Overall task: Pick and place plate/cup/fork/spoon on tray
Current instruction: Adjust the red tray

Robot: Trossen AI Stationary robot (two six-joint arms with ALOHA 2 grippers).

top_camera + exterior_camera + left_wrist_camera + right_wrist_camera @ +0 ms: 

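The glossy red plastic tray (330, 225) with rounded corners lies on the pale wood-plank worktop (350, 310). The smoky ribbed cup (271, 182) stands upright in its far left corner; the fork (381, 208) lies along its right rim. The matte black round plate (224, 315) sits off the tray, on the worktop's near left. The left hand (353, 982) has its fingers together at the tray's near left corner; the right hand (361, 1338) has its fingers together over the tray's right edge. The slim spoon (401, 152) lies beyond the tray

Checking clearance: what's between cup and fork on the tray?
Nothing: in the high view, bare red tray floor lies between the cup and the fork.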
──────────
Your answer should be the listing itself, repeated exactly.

*Output for this exercise*.
Overall task: Pick and place plate/cup/fork/spoon on tray
Current instruction: Adjust the red tray

Robot: Trossen AI Stationary robot (two six-joint arms with ALOHA 2 grippers).

top_camera + exterior_camera + left_wrist_camera + right_wrist_camera @ +0 ms: 

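The glossy red plastic tray (330, 225) with rounded corners lies on the pale wood-plank worktop (350, 310). The smoky ribbed cup (271, 182) stands upright in its far left corner; the fork (381, 208) lies along its right rim. The matte black round plate (224, 315) sits off the tray, on the worktop's near left. The left hand (353, 982) has its fingers together at the tray's near left corner; the right hand (361, 1338) has its fingers together over the tray's right edge. The slim spoon (401, 152) lies beyond the tray

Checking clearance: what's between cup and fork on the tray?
Nothing: in the high view, bare red tray floor lies between the cup and the fork.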

The work is done, and the output is complete.